Collected data entries:
======

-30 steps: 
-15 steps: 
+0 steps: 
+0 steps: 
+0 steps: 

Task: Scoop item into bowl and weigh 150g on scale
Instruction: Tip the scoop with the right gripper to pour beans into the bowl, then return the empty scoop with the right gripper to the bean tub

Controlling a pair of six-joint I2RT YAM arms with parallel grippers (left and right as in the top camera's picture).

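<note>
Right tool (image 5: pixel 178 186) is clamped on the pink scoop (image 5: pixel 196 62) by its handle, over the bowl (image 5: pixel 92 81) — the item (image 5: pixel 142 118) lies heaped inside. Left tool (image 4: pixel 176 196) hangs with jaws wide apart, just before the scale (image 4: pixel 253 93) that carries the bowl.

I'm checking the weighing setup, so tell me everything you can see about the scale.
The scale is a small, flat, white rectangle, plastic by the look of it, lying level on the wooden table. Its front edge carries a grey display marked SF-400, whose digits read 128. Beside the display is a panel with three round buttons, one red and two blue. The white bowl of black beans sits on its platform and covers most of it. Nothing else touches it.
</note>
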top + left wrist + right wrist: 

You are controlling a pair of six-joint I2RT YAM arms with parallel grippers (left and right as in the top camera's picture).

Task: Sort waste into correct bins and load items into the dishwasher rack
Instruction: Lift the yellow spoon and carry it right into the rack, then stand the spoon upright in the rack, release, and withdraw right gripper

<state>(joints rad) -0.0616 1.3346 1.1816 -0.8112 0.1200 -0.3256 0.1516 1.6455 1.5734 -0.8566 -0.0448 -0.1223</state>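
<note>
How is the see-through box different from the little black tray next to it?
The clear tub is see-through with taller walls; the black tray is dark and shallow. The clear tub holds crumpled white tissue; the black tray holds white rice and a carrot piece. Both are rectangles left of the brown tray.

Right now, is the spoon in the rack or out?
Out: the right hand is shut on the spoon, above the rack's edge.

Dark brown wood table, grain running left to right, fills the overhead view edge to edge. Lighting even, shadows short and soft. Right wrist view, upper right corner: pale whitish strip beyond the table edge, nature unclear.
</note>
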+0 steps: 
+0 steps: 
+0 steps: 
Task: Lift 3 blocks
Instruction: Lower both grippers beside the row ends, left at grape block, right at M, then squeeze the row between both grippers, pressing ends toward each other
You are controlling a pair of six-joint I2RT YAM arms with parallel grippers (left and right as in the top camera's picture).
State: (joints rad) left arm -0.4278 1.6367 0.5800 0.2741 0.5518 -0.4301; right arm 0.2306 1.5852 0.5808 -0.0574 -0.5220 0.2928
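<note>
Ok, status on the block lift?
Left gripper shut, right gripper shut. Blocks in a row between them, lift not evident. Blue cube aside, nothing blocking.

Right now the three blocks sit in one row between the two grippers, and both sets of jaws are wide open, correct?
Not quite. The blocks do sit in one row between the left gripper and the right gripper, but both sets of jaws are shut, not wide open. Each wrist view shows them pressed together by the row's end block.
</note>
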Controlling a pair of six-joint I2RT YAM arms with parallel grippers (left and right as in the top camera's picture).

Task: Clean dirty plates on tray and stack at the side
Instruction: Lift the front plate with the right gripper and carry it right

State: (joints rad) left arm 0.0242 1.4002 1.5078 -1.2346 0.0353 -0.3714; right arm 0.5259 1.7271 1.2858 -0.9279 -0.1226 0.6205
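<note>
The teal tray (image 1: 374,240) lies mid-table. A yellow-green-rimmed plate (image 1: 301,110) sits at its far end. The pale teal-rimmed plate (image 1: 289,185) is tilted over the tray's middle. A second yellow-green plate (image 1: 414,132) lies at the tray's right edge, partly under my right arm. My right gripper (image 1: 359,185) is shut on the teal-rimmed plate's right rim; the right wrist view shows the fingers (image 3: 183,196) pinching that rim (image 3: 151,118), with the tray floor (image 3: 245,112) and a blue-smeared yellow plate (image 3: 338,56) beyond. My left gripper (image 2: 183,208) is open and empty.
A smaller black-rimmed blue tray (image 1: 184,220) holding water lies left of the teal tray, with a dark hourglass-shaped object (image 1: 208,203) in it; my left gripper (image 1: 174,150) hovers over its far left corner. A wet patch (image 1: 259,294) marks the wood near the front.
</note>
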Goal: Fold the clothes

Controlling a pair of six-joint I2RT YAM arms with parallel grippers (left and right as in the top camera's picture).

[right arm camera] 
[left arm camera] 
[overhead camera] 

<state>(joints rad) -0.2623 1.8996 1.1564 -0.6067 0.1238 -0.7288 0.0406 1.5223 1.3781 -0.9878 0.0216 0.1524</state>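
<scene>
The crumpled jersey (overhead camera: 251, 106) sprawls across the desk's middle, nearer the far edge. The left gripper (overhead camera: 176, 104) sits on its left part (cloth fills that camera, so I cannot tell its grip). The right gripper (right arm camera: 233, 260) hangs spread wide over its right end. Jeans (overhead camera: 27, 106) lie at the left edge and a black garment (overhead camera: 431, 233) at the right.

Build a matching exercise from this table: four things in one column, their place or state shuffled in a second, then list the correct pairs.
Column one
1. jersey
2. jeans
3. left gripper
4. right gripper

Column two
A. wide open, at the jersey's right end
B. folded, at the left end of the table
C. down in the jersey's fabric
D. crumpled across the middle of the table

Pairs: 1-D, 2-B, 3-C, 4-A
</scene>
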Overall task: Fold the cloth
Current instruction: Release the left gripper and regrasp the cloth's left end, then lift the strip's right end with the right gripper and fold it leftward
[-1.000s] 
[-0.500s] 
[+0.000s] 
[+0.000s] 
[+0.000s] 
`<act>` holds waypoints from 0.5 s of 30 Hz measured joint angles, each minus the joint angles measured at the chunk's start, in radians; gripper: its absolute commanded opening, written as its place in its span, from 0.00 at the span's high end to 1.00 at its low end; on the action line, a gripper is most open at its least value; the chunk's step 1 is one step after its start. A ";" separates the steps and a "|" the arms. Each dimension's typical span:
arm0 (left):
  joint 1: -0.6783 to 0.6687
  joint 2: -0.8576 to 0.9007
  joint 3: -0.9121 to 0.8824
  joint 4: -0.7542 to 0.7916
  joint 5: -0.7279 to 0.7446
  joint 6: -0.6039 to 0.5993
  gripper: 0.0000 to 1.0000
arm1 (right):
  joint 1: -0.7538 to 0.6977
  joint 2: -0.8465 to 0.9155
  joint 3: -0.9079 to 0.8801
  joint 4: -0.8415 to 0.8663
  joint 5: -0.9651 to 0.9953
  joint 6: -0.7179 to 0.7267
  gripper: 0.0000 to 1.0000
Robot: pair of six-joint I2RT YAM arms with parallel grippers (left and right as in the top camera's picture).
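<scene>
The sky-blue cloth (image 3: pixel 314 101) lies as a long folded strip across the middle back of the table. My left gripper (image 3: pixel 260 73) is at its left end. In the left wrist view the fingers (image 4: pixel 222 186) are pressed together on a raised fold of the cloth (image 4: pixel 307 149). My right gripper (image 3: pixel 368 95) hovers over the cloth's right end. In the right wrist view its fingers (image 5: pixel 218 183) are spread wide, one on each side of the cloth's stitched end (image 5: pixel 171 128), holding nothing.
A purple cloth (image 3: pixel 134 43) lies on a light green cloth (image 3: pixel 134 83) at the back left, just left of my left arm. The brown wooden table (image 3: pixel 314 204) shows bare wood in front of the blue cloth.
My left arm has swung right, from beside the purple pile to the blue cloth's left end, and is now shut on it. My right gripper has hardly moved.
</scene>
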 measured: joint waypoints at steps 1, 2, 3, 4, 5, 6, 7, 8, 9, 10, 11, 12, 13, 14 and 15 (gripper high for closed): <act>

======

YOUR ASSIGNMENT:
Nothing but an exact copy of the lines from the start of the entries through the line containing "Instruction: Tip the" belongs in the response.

SOLUTION BELOW:
-30 steps: 
-15 steps: 
+0 steps: 
+0 steps: 
+0 steps: 

Task: Scoop item into bowl and weigh 150g on scale
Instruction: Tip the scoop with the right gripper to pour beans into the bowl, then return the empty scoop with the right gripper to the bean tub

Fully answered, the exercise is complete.